パトカーは“赤” 自主防犯車は“青”回転灯で安心お届け
青く回転する光は自主防犯活動のシンボル―。秋田県矢島、鳥海両町で今月中旬から、青色回転灯を付けた巡回車が東北で初めて登場した。高齢者を中心とした自主防犯パトロール隊が師走の地域を回っている。両町を管轄する秋田県警矢島署が来春廃止されることもあって、巡回で町民の不安解消につなげたいとの願いも込められている。
秋田県警は組織再編を予定しており、県内にある17警察署のうち矢島、森吉、増田の3署を近隣の警察署に統合し、3署は「幹部交番」とする方針。統合対象となる管内の住民からは、存続要望や治安悪化への不安の声が出ていた。
こうした中、地域防犯活動を行う団体に、本来であれば道路運送車両の保安基準に適合しない青い回転灯の装備を認める基準緩和制度が12月からスタート。矢島署が9月に発足した高齢者団体「安全・安心元気のでる年輪の会」のメンバーや2町の防犯指導隊員らに呼び掛け、自主防犯パトロール隊を旗揚げした。

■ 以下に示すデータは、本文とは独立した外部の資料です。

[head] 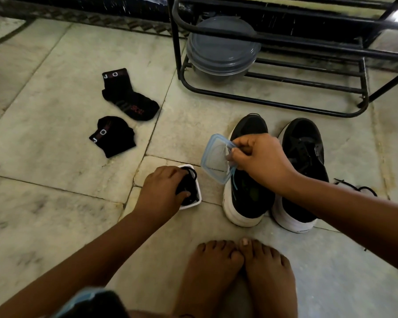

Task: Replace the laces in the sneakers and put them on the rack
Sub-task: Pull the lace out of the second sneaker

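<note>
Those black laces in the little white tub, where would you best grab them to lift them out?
Pinch the loop of the laces that arches above the far rim of the tub, coming straight down from above. The tub's walls block the sides, and the left hand already reaches in from the top. The right hand holds the lid aside.

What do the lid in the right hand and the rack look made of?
Lid: clear plastic with a blue rim, apparently; the floor shows through it. Rack: black-painted metal tubing, seemingly; thin round bars with a dull sheen.
</note>
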Demonstrator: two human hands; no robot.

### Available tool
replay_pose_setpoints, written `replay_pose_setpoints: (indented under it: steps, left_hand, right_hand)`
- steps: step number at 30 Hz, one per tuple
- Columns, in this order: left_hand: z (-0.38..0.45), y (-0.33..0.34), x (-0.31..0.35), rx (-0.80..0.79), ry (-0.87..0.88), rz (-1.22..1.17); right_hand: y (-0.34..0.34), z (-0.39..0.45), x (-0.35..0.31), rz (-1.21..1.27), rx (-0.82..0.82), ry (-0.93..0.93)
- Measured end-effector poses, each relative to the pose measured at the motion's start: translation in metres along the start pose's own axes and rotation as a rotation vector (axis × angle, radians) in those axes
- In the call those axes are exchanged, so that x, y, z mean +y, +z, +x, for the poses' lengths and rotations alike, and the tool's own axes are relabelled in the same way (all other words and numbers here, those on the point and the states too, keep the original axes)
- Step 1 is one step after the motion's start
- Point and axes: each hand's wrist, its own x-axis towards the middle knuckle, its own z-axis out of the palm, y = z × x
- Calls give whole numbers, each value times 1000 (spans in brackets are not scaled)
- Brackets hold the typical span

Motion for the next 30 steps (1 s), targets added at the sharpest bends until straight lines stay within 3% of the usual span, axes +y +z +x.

パトロール隊は2町の26人で構成。巡回には東北運輸局から基準緩和の認定を受けた両町と年輪の会の自動車計3台を使用、巡回時に限って青い回転灯を車両外部に装着する。安全対策のため、矢島署で研修を受けたメンバーが運転する。
巡回は当面は週1回程度、午後3時から8時まで実施。2町を縦断する国道108号を中心に、矢島署のパトカーととも巡回する。青い回転灯への町民の認知度が高まり次第、単独で巡回を始める方針だ。

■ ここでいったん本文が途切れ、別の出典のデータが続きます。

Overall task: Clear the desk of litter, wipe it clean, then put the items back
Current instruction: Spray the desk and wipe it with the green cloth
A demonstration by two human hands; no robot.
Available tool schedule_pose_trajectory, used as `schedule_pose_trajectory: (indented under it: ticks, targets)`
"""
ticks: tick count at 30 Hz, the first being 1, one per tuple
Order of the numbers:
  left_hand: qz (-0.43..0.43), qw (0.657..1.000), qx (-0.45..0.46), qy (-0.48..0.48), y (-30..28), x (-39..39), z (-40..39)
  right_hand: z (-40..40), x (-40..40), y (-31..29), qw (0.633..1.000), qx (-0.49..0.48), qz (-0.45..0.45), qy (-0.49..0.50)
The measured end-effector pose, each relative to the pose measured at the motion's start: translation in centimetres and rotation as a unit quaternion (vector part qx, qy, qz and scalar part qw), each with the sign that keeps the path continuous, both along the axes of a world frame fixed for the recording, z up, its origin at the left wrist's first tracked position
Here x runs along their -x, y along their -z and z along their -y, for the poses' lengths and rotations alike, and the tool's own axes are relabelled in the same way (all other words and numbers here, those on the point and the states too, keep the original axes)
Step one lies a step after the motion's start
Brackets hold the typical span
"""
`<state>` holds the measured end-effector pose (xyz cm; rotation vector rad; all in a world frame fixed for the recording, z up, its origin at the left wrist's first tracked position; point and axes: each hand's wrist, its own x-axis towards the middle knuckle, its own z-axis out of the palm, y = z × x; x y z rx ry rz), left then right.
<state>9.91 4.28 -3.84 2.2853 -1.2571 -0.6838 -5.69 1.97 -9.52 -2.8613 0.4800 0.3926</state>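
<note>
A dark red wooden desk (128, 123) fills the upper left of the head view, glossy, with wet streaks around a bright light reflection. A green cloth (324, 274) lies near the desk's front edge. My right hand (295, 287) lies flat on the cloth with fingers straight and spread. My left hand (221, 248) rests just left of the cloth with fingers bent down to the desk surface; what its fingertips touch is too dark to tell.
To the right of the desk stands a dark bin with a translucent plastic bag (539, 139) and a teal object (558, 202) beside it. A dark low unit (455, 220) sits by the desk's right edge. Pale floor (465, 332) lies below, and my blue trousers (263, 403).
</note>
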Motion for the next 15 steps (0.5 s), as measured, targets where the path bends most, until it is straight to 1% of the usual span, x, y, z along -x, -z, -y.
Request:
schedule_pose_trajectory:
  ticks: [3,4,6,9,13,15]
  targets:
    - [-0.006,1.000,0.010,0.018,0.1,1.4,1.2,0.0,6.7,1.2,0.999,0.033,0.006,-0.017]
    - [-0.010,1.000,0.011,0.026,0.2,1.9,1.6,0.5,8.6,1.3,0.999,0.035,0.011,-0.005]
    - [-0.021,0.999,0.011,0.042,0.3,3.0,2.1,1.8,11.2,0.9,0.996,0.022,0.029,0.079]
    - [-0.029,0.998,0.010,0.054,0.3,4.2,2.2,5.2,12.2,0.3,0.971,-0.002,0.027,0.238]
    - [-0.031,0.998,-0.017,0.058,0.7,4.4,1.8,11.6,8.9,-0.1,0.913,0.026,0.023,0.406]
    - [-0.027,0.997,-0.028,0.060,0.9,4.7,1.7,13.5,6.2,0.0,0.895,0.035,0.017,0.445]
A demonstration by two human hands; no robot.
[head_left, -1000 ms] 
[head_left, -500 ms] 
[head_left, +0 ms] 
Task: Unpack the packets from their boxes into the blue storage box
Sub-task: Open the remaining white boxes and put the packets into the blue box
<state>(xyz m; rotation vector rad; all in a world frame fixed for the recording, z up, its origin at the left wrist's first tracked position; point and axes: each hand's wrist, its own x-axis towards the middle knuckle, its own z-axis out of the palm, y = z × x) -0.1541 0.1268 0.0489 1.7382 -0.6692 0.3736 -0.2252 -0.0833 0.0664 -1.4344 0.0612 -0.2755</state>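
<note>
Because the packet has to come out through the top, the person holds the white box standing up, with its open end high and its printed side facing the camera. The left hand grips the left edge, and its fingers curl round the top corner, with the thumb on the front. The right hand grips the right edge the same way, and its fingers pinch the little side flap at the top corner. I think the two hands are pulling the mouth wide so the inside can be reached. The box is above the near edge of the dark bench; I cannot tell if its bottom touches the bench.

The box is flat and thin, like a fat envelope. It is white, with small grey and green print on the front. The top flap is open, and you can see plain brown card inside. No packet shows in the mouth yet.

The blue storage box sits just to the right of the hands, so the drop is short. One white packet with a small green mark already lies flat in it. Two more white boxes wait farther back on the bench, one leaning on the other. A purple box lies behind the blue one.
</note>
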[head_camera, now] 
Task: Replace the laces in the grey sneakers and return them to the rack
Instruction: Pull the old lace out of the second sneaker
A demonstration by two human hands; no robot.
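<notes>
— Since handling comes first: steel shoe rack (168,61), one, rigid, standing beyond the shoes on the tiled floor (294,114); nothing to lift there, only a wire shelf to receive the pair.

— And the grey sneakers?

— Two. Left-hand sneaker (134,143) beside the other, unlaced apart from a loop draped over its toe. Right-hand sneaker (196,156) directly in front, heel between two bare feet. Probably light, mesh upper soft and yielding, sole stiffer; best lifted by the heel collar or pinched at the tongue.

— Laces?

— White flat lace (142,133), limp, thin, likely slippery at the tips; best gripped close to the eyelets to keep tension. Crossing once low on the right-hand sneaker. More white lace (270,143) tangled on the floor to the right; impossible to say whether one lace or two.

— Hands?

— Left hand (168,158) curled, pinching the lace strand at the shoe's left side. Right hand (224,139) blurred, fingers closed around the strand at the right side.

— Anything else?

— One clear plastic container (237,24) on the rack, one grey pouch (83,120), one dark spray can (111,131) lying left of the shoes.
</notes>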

15日に鳥海町役場で行われた出発式には、町、警察関係者ら約50人が出席。矢島署の米沢訓署長が「町の安全、安心のためにボランティア精神を発揮する皆さんに感謝したい」と激励。年輪の会の佐藤三男代表世話人(67)は「青い回転灯が住民に安心感を与えられるよう、民間と行政、警察が一体となって努力したい」と意気込んでいる。

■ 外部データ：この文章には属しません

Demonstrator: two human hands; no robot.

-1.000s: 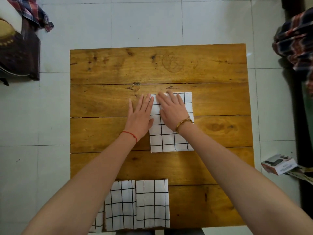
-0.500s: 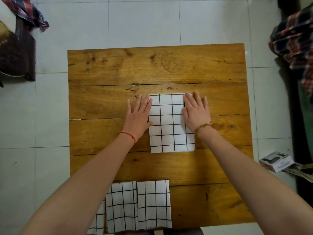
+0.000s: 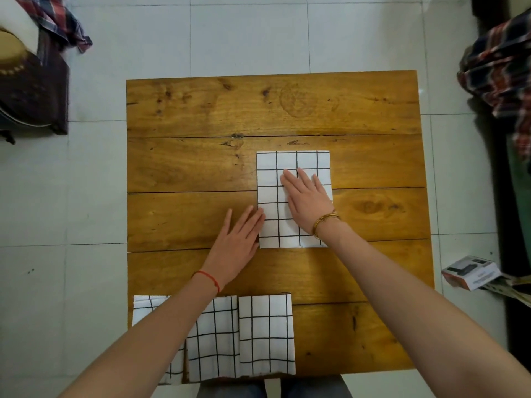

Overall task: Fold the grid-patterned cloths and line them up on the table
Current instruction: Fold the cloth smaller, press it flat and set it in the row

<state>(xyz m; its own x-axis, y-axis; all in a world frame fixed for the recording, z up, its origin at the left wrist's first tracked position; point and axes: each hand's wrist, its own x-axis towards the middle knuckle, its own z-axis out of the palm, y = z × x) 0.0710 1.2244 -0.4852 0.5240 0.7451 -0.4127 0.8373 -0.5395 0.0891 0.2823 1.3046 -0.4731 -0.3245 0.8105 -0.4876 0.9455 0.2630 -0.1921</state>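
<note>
1. Furthest left, along the near edge of the wooden table (image 3: 373, 104), sits the row of finished cloths (image 3: 265, 334). Three are visible, side by side, and they overhang that edge a bit. The person's left forearm crosses right over the left ones, so dragging the arm back carelessly could probably rumple them or tip one off the table.

2. Next is the left hand (image 3: 237, 242). It lies flat on the wood with fingers straight and together, holding nothing, fingertips just touching the left edge of the folded cloth (image 3: 293, 160). If it nudges sideways too hard, that edge likely buckles or the top layer slides off the one beneath.

3. The folded cloth itself lies flat around the middle of the table, well apart from the near-edge row. It looks folded but not yet lined up, so it has to travel, and a loose fold could fall open when it's lifted.

4. Rightmost is the right hand (image 3: 309, 199), pressed flat on the cloth, fingers straight and slightly spread, gripping nothing. Smoothing with only one palm down might skew the whole rectangle against the table's planks, so it'd land crooked in the row.
</note>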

[青色回転灯] 回転灯は道路運送車両の保安基準などで装備できる車両や色、明るさが定められているが、国土交通省は12月から基準を緩和。警察本部長から「自主防犯パトロールを適正に行える」との証明を受け、各運輸局長から基準緩和の認定を受ければ、青い回転灯を装着できる。